- Developer(s): Florencia Herra-Vega, Anri Asaturov, Samvel Avanesov, Dmitry Chestnykh, Viacheslav Zipunov
- Initial release: January 14, 2015; 10 years ago
- Operating system: Windows, macOS, Linux, Android, iOS
- Type: Security
- License: Proprietary
- Website: peerio.com

= Peerio =

Former end-to-end encryption application

Peerio was a cross-platform end-to-end encrypted application that provided secure messaging, file sharing, and cloud file storage. Peerio was available as an application for iOS, Android, macOS, Windows, and Linux. Peerio (Legacy) was originally released on 14 January 2015, and was replaced by Peerio 2 on 15 June 2017. The app is discontinued.

Messages and user files stored on the Peerio cloud were protected by end-to-end encryption, meaning the data was encrypted in a way that could not be read by third parties, such as Peerio itself or its service providers. Security was provided by a single permanent key-password, which in Peerio was called an "Account Key".
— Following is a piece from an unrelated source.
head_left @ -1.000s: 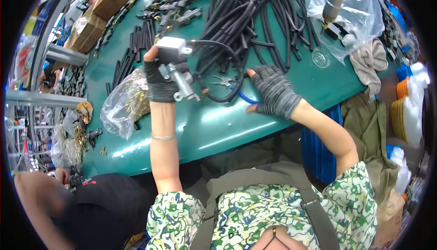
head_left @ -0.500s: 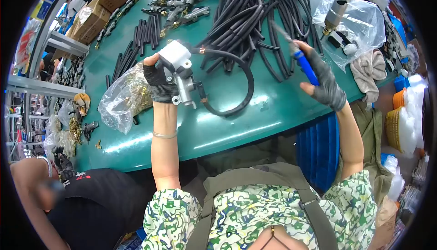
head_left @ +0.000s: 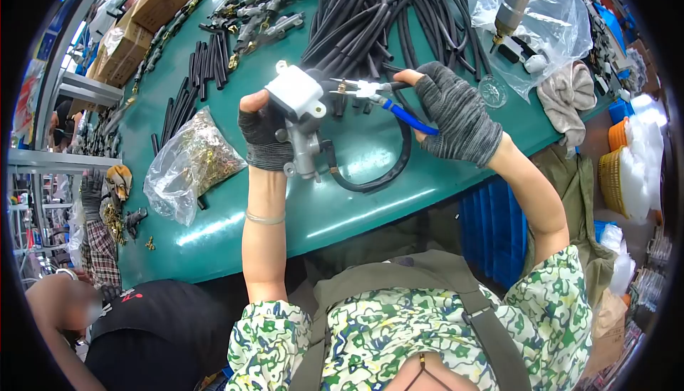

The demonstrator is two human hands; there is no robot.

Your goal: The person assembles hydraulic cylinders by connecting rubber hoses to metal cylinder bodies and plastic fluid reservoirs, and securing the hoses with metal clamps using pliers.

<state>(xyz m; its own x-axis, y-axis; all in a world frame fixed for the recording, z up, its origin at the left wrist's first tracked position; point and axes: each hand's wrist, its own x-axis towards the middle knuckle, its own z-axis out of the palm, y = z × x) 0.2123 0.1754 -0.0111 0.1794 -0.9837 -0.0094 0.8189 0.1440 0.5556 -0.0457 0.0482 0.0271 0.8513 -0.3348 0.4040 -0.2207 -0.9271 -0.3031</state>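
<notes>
Firmly gripped in a dark-gloved left hand (head_left: 266,134), a metal cylinder body (head_left: 305,150) capped by a white box (head_left: 296,93) is held above the bench (head_left: 342,220), between its middle and the near edge. The body lies against the inner side of the fingers and points toward the near edge, while the box juts beyond the grip toward the far edge, just beside a bare fingertip. From the fitting, a black hose (head_left: 385,181) loops out to the right and back up toward the box, where a copper-coloured ring (head_left: 343,86) circles it.

At that ring are the tips of pliers (head_left: 367,90), their blue handle clasped in the grey-gloved right hand (head_left: 459,117); whether the tips press on the ring cannot be told.

Nearby, toward the left edge, sits a clear bag (head_left: 191,167) of small brass-coloured pieces, with short black tubes (head_left: 206,63) beyond it. Long black hoses (head_left: 363,21) spread toward the far edge, beside heaped metal parts (head_left: 263,21). A crumpled cloth (head_left: 566,99) lies by the right edge; a cylindrical tool (head_left: 513,10) points down near the far right corner. Below the near edge stands a blue container (head_left: 495,223), and at the left a co-worker in black (head_left: 153,327) leans close
</notes>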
The company, Peerio Technologies Inc., was founded in 2014 by Vincent Drouin. The intent behind Peerio was to provide a security program that is easier to use than the PGP standard.

Peerio was acquired by WorkJam, a digital workplace solutions provider, on January 13, 2019.

==Features==
Peerio allowed users to share encrypted messages and files in direct messages or groups that Peerio called "rooms".

Peerio "rooms" were offered as a team-oriented group chat, allowing administrative functionality to add and remove other users from the group chat.

Peerio allows users to store encrypted files online, offering limited cloud storage for free with optional paid upgrades.

Peerio messages and files persist between logins and hardware, differing from ephemeral encrypted messaging apps which do not retain message or file history between logins or different devices.

Peerio supported application based multi-factor authentication.

Peerio allowed users to share animated GIFs.

==Security==

=== End-to-End Encryption ===

Peerio utilized end-to-end encryption and it was applied by default to all message and file data. End-to-end encryption is intended to encrypt data in a way that only the sender and intended recipients are able to decrypt, and thus read, the data.

Taken from Peerio's privacy policy:

"Peerio utilizes the NaCl (pronounced "salt") cryptographic framework, which itself uses the following cryptographic primitives:
- X25519 for public key agreement over elliptic curves.
- ed25519 for public key signatures.
- XSalsa20 for encryption and confidentiality.
- Poly1305 for ensuring the integrity of encrypted data.
Additionally, Peerio uses scrypt for memory-hard key derivation and BLAKE2s is used for various hashing operations.

For in-transit encryption, Peerio Services used Transport Layer Security (TLS) with best-practice cipher suite configuration, including support for perfect forward secrecy (PFS). You can view a detailed and up-to-date independent review of Peerio's TLS configuration on SSL Labs."

=== Code Audits ===

Prior to Peerio's initial release, the software was audited by the German security firm Cure53, which found only non-security related bugs, all of which were fixed prior to the applications release.

According to Peerio's website, the application was also audited in March 2017 by Cure53.

=== Open Source ===

Peerio was partly open source and published code publicly on GitHub

=== Bug Bounty ===

Peerio offered a bug bounty, offering cash rewards for anyone who reports security vulnerabilities.

==Peerio (Legacy)==
The first iteration of Peerio, Peerio (Legacy), was developed by Nadim Kobeissi and Florencia Herra-Vega and was released on 14 January 2015 and was closed on 8 January 2018.

Peerio (Legacy) was a free application, available for Android, iOS, Windows, macOS, Linux, and as a Google Chrome extension. It offered end-to-end encryption, which is enabled by default. The encryption used the miniLock open-source security standard, which was also developed by Kobeissi.

On 15 June 2017, Peerio 2 was launched as the successor to Peerio (Legacy). According to the company's blog, Peerio 2 is purported to be a "radical overhaul" of the original application's core technology. Claimed benefits in comparison to Peerio (Legacy) include increased speed, support for larger file transfers (up to 7000GB), and a re-designed user interface. Peerio also stated an added focus towards businesses looking for encrypted team collaboration software.